秦の始皇帝の話をするそうだけど,始皇帝といえば焚書坑儒でおなじみの独裁者よね。
中国史上初めて全土を統一したため,手本となる前例がいなかったので,とりあえず焚書坑儒してみた……きっと悪気はなかったと思います。
権力を手に入れると,人は変わるのね。
そんな始皇帝ですが,現代にも通じる改革を行っています。
悪い人を懲らしめることですか?
焚書坑儒にあった人は,別に悪い人じゃありません。
例えば車輪の幅を統一したことですね。現代のようにアスファルトやコンクリートで舗装された道路があるわけではありません。土に残った車輪のくぼみ跡を轍(わだち)といいますが,轍に沿って移動しやすいように幅を統一したのです。
しかし,現代では大型車も小型車もあるので,雪道ではうまく轍に沿えません。
それはともかく,本日のテーマ。始皇帝は漢字の字体を統一しました。
それまで文字は統一されていなかったのですか?
占いで甲骨文字を使っていたのを知っていると思いますが,古代は占いと政治が一体でした。ちなみに,政という字は「まつりごと」とも読みます。
つまり,文字は権力の象徴だったのね。そうすると,一般人が簡単に読み書きできないように,わざと難しい字や異体字を作り出していたのかしら。
その通りです。始皇帝は当時いくつもあった字体から,事務用の文字を統一しました。それまでの字体を大篆,始皇帝が統一した字体を小篆と呼びます。小篆は現代でも篆書体の代表例として判子などでよく使われます。
秦はそれで栄えるのですね。
秦はすぐに滅んだのよ。

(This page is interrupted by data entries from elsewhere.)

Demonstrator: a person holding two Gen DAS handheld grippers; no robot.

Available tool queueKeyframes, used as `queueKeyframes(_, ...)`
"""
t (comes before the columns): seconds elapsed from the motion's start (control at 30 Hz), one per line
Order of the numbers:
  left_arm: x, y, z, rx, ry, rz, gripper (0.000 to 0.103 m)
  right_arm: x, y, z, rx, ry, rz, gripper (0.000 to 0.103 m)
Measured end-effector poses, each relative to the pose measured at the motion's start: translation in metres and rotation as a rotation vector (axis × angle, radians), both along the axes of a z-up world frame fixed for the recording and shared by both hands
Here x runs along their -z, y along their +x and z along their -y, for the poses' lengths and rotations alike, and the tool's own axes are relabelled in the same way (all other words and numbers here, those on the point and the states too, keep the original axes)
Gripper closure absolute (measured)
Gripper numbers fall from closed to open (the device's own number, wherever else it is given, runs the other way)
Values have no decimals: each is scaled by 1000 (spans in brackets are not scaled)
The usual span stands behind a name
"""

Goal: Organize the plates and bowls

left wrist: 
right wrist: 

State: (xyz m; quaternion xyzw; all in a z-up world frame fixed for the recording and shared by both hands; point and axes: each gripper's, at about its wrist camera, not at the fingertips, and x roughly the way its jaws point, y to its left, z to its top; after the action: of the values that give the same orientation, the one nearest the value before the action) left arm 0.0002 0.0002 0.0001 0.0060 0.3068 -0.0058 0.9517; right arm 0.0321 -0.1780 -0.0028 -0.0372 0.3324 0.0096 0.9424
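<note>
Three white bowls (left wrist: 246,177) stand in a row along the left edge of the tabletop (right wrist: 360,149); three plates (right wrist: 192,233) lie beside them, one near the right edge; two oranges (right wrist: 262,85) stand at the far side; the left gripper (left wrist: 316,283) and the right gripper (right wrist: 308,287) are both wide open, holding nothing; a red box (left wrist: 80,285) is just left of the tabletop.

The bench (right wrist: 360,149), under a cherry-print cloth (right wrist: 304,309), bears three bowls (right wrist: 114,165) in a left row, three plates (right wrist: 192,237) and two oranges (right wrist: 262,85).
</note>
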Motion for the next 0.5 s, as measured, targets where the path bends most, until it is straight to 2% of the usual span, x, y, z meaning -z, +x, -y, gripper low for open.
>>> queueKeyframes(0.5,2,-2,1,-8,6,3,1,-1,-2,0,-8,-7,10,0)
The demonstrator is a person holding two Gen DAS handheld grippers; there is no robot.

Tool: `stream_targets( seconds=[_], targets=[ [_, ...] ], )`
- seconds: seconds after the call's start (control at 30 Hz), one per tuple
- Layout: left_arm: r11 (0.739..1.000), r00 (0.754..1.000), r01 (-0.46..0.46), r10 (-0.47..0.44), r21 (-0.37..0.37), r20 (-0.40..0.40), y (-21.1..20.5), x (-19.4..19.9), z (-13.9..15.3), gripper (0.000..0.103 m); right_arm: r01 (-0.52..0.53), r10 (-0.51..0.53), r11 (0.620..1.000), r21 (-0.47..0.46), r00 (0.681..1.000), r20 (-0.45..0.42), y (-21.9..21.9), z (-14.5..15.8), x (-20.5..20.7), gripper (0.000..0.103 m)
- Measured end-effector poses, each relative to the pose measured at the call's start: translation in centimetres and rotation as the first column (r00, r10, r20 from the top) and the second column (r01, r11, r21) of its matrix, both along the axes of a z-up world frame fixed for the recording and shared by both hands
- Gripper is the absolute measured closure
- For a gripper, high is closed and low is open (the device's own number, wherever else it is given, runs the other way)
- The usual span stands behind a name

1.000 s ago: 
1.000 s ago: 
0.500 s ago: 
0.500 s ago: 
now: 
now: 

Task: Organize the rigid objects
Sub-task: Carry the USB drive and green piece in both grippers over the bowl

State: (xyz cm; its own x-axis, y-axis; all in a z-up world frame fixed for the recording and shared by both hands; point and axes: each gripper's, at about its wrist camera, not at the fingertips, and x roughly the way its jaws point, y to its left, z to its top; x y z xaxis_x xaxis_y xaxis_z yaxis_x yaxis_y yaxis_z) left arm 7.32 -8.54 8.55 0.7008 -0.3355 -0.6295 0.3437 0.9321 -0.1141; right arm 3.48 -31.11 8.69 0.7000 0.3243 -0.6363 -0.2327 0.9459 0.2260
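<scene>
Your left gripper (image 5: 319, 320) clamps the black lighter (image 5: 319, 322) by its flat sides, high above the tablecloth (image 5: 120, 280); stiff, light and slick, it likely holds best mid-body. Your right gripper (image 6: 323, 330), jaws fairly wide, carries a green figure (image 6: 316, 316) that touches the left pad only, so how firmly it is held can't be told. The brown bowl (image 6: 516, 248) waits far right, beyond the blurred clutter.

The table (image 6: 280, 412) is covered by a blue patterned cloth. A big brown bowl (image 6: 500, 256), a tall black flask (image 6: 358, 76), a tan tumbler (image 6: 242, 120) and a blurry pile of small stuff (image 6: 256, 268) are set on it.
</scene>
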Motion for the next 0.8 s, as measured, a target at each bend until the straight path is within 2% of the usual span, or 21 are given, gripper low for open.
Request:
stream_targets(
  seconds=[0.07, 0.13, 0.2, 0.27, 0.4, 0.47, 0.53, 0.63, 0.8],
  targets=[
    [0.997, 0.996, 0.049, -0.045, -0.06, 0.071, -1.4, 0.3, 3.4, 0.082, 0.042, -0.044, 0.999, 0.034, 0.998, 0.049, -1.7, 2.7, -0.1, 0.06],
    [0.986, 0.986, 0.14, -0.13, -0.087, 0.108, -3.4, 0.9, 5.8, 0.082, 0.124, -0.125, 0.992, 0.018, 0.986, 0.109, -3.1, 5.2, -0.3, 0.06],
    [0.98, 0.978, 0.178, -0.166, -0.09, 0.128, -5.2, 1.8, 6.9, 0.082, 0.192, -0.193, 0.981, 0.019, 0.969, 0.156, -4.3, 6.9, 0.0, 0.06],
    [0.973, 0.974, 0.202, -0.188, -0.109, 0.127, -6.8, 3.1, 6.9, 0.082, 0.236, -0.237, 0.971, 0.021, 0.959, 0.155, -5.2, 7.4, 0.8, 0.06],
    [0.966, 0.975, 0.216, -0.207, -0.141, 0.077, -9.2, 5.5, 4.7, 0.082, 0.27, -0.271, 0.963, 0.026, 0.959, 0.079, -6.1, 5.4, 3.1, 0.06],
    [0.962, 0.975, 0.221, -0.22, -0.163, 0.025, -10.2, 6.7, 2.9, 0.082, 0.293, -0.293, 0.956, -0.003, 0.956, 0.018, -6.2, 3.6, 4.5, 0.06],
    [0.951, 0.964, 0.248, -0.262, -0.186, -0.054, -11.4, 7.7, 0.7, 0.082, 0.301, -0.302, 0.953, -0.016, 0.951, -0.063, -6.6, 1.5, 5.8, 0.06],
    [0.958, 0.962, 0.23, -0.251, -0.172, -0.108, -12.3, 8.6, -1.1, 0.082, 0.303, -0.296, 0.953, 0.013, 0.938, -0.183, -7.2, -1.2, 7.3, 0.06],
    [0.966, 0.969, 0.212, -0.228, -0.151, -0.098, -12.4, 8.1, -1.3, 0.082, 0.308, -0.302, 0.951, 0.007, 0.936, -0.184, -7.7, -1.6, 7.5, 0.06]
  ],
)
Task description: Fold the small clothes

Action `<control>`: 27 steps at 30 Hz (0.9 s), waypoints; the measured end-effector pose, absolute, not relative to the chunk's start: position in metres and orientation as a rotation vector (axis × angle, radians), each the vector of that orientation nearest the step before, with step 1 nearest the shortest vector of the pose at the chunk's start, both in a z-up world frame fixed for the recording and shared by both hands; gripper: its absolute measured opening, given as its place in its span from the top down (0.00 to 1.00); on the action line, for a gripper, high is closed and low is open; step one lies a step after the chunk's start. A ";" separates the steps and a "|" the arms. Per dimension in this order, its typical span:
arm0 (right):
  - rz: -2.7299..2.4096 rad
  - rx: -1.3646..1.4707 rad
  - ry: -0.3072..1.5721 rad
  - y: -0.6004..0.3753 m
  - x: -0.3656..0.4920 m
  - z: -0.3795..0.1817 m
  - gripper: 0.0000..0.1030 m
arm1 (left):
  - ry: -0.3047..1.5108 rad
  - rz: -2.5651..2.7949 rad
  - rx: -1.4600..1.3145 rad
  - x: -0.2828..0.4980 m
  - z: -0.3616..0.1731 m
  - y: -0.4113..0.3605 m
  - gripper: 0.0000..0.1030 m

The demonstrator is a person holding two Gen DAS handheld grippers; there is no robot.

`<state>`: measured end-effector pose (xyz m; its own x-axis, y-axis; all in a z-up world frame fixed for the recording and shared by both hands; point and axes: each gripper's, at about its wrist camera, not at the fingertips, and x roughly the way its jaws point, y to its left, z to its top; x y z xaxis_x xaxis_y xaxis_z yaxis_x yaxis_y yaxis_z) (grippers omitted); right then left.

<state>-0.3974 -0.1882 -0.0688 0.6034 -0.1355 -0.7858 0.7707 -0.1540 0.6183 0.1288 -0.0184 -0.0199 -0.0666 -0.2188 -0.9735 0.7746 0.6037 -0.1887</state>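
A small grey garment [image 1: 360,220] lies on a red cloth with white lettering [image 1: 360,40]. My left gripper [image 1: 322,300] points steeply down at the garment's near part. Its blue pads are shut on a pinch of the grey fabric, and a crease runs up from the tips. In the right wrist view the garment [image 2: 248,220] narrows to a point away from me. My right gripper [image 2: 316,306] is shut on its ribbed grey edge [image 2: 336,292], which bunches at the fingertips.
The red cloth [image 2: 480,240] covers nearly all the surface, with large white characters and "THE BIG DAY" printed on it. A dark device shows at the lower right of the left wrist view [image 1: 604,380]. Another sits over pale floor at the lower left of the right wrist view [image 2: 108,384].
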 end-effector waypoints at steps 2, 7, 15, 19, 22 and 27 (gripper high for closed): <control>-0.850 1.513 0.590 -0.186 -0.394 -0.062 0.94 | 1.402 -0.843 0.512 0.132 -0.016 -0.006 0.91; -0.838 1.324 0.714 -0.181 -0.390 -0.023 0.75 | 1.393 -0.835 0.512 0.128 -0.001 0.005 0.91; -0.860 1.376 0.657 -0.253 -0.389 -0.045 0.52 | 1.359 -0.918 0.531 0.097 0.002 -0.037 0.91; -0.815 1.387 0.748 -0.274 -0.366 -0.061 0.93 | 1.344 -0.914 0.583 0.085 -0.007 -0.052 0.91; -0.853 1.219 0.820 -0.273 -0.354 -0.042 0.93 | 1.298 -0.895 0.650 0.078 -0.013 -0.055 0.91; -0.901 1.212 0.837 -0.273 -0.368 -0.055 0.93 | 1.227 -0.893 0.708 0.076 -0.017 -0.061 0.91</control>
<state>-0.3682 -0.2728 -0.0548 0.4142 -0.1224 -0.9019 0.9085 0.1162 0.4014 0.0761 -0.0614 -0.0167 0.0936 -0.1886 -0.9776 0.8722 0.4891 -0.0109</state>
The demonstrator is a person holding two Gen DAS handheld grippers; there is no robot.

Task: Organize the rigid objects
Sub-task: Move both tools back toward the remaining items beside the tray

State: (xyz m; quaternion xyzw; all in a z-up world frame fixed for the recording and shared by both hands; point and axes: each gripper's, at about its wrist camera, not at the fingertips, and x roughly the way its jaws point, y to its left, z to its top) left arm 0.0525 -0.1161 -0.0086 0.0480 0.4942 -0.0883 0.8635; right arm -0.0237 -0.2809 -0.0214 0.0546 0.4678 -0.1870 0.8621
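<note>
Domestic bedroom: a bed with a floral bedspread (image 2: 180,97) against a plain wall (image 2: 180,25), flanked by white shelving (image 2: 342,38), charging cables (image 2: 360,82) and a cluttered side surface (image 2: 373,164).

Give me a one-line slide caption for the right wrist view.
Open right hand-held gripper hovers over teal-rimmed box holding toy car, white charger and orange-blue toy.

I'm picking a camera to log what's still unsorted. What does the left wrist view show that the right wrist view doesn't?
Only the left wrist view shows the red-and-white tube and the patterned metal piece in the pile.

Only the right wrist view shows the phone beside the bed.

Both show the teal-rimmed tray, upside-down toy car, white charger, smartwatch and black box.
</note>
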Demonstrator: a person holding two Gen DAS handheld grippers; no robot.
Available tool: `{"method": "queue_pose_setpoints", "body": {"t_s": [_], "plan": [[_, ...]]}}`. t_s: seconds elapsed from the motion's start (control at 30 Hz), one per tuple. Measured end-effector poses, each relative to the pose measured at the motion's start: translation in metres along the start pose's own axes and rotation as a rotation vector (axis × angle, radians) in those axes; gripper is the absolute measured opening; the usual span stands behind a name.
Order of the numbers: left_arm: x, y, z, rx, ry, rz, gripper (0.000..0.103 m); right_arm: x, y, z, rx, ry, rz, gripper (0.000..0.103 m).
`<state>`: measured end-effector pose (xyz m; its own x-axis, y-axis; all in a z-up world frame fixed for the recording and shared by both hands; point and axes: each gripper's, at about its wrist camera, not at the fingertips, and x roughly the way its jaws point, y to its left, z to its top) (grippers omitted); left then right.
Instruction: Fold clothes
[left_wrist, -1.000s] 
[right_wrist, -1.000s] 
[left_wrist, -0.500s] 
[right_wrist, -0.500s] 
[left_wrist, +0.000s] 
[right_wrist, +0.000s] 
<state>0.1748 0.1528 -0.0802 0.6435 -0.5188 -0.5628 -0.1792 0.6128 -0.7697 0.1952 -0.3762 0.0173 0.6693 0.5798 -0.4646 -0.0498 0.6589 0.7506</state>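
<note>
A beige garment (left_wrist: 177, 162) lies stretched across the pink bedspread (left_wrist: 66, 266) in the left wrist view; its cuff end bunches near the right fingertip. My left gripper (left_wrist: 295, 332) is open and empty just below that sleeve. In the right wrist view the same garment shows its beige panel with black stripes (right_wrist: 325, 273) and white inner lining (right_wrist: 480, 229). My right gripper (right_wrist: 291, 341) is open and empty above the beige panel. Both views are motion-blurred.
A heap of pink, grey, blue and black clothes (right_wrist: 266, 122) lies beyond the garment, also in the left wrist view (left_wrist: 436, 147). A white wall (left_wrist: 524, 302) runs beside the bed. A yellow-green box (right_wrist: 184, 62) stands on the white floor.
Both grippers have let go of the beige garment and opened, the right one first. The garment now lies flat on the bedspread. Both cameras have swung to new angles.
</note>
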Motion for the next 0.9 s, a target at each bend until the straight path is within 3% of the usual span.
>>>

詳しくは,高校生になったら世界史の授業を選択してみてね。
そして残念なことに,始皇帝が統一した小篆ですら次第に崩し書きされ,隷書という書体が生まれました。秦の次の王朝である前漢では,篆書が公式に採用されました。
その後さらに草書体などの字体が生まれるのよね。人類は本能的に文字を難しく変えたくなるのかな?